Текст книги "Девочка и рябина"
Автор книги: Илья Лавров
сообщить о нарушении
Текущая страница: 4 (всего у книги 13 страниц)
Алеша услыхал отзвук горечи, и ему стало не по себе.
Через козырек крыши цедилась струйка-ниточка на ногу. Но он не замечал. Капли остукивали весь город тревожно, словно что-то выспрашивали, выведывали, боялись чего-то…
В алтаре
В гремучем стареньком автобусе, прозванном «душегубкой», ехали тридцать километров на первый спектакль в колхоз. Северов волновался: скоропалительный, так ненавистный каждому актеру «ввод» страшил. Вдруг забудет мизансцену, выход, текст? Чтобы успокоиться, он неотрывно смотрел в окно.
Густую бурую траву в полях заткала паутина. На ее гамачки пала роса. Под солнцем все поле сверкало этими жемчужными гамачками.
Грязную дорогу заляпали листья. Она уходила далеко-далеко. По бокам дороги кланялись деревья, с которых ветер почти уже ободрал листья. И было как-то грустновато, влюбленно, дышалось легко, куда-то хотелось идти, кого-то встретить. Вода в колеях с плавающими листьями казалась чудом. А мечущиеся в ветре полуоблетевшие березы были и того лучше.

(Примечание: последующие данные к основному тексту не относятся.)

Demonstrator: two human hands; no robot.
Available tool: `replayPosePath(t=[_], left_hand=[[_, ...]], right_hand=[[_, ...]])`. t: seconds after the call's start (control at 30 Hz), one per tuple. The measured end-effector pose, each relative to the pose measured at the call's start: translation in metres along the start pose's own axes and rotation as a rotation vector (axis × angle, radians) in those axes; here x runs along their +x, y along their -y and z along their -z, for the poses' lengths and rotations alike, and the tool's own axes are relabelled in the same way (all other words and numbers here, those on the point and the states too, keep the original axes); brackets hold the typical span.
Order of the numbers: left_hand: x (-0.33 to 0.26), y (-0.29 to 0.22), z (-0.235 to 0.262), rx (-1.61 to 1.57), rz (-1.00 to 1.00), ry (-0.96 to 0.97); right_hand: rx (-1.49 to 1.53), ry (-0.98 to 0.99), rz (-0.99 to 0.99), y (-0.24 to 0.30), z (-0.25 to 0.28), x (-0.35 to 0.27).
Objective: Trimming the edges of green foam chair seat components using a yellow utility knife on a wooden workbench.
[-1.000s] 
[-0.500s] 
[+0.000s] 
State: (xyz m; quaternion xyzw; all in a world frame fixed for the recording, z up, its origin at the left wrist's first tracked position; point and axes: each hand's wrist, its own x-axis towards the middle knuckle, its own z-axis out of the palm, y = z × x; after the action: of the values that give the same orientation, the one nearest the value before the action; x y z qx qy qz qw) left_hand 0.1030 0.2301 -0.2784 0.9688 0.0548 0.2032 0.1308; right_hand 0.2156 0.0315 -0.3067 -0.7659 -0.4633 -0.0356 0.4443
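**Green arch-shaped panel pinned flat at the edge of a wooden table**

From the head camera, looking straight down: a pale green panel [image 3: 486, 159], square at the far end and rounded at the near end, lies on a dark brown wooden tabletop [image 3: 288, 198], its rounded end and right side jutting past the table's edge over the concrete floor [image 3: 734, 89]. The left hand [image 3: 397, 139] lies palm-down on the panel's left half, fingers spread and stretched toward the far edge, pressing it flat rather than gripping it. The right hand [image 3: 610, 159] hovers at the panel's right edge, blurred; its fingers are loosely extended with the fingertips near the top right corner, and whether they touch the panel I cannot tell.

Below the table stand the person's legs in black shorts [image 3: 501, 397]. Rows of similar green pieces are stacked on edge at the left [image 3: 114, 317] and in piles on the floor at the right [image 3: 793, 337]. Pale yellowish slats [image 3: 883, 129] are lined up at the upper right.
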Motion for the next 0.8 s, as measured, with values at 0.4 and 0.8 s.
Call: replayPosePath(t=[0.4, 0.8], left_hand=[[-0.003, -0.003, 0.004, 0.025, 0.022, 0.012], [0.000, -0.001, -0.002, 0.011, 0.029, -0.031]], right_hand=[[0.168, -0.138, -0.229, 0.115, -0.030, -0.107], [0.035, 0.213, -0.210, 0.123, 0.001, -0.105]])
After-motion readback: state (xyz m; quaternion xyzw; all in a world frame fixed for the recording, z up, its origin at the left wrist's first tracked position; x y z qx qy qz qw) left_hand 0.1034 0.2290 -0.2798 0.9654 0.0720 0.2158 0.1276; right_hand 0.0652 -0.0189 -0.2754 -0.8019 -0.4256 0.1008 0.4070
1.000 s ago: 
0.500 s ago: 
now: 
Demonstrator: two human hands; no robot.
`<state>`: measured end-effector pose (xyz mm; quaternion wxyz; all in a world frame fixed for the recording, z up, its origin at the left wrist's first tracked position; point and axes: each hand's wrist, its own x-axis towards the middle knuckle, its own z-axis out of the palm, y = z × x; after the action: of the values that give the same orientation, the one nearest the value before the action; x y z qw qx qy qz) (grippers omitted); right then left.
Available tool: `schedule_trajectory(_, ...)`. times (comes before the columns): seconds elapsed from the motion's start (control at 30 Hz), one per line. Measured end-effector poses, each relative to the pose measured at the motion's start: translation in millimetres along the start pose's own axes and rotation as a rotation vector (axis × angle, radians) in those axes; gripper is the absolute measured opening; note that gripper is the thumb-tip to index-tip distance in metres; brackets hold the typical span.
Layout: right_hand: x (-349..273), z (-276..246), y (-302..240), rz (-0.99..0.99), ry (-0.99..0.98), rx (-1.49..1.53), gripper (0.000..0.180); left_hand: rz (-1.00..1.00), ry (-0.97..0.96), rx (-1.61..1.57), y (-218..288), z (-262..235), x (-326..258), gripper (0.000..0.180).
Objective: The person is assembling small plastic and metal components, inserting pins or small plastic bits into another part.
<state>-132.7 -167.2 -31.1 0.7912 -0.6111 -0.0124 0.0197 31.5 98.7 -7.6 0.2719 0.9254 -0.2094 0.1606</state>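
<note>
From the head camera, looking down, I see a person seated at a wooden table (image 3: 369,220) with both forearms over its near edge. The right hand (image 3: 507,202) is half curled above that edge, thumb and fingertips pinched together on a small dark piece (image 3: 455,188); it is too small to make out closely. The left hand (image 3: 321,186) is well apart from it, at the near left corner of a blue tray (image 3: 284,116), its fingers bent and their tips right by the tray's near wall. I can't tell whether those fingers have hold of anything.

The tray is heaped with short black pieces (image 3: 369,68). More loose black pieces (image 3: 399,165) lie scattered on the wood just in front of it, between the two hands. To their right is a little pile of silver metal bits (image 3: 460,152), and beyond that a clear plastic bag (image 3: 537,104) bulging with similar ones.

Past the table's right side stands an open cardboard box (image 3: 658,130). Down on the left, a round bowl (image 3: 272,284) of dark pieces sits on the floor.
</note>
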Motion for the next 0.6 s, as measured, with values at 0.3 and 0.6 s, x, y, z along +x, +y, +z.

Автобус буксовал, швыряя веером ошметки грязи. Мужчины выскакивали, толкали. Алеша испачкал грязью и ботинки и брюки.
– Грязь – не сало, потер – отстало, – балагурил Караванов.
Клуб оказался бывшей церковью.
Дощатый небеленый потолок поддерживали мощные балки.
Над зрительным залом висели крест-накрест веревочки с разноцветными бумажными флажками. Портреты на бревенчатых стенах украшены сосновыми ветками. Жарко топилась печка. Колхозные комсомольцы, приодевшиеся, с красными повязками на рукавах, рассаживали зрителей, следили за порядком.
Клуб был маленький, но уютный. На месте алтаря находилась крошечная сцена. По бокам ее блестели два позолоченных резных алтарных столбика.
Северов растерялся: комнаты для актеров не было. За полотняными стенками декораций, прямо на сцене, поставили кухонный стол.
Сначала гримировались те, кто выходил в первом акте. Остальные жались в уголках у стенки. Актеры, рабочие, реквизитор, помреж, суфлер, электрик, одевальщица – негде повернуться, как в трамвае. Тут же ящики с костюмами, реквизитом. Женщины и мужчины переодевались вместе. Свет от движка то разгорался, то тускнел. В окна стучали мальчишки, свистели, выкрикивали:
– Э, вон тетенька раздевается!
– Глянь-ка, мажутся, как черти!
– Эй, артисты из погорелого театра!
Фаина Дьячок гонялась за ними, но стоило ей уйти в клуб, они снова облепляли окна.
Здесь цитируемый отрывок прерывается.